At Powell’s, pleased to see people of all ages roaming the aisles which are carefully numbered and mapped out.  Thought about what a map of my traveling bookstore might look like if I designed one. Although my bookstore has only one aisle, it does offer diversity of place.  The map would need to incorporate those places in various times.  Powell’s has one map as its aisles ( and bookstore) are stationary.  A map of St. Rita’s Traveling Bookstore would obviously require more advanced cartographic techniques.

Appreciated Amtrak‘s customer service, especially Libbi in Portland who helped out with muddled reservations, the woman at the Sacramento station who arranged for a forty-eight mile taxi ride so we could make our connection, and the Amtrak bus driver between Bakersfield and LA who had a lovely smile, purple braids and made us feel warmly welcomed despite the damp weather.  In general, nearly everyone encountered renewed our faith in humanity: the waitstaff at Milo’s, Don at Robertson & Sons Violin Shop, the man at Smyths Accordions who didn’t mind us all squeezed into the tiny showroom as Ray tried out various accordions.

Arriving home inspired to try harder, to start planning the spring bookstore trip heading south, and to be kinder to people met by chance on the road.

 

 

A new venture

We started a new book club in the Tobacco Valley.  It’s called the Open Book Club because you don’t have to RSVP to attend. You just have to read the book and show up to talk about it at HA Brewery. Okay…so maybe there are a few more suggestions.  You should show up by 2:00pm when it starts and only one person talks at a time.  No doubt this is something many of us heard growing up (“Let them finish – don’t interrupt”). When there is a group discussion, listen to the person talking before adding your ideas.  img_0840

Today was the first meeting and it did go well.  People showed up and we had a great conversation. The book was Ivan Doig’s The Sea Runners which seemed like the ideal story to begin a new venture with.  We set out without knowing exactly where we were going.  No idea what we might run into. None of us knew who might be there to take part.  Eight readers showed up for this first one – a hearty group to begin the adventure.  At the end of the discussion, different individuals took on a month they will be responsible for. This means selecting the book and promising to be there for that month’s discussion.
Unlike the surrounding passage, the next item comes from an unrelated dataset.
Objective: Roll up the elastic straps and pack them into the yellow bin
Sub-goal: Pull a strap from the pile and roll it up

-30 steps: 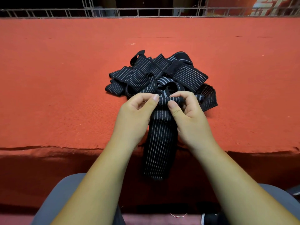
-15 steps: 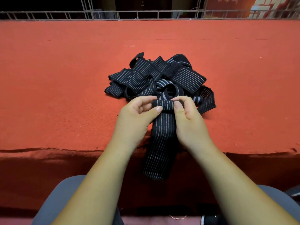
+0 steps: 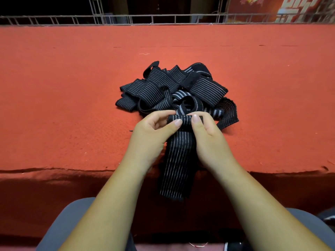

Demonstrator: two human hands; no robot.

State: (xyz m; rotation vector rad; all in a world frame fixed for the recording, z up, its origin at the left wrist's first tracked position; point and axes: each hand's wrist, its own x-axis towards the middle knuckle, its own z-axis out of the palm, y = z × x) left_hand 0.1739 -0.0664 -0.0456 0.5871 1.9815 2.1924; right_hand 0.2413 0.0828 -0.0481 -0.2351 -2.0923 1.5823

This is an interesting community activity I hope other communities are trying.  It might be easy to have a book club where we know each other well like an old shoe.  Its comfortable. You know what to expect. But an Open Book Club where you aren’t really sure what the person sitting next to you thinks – helps push the envelope on communication skills.  And perhaps it brings up ideas you hadn’t considered. The people at the table aren’t old friends you met with monthly for years, but whoever wanted to talk about Doig’s book this particular Sunday afternoon.  One woman at today’s gathering brought a marine atlas so we could look at Canada’s western coastline to better imagine what the men faced as they canoed from Alaska to Oregon.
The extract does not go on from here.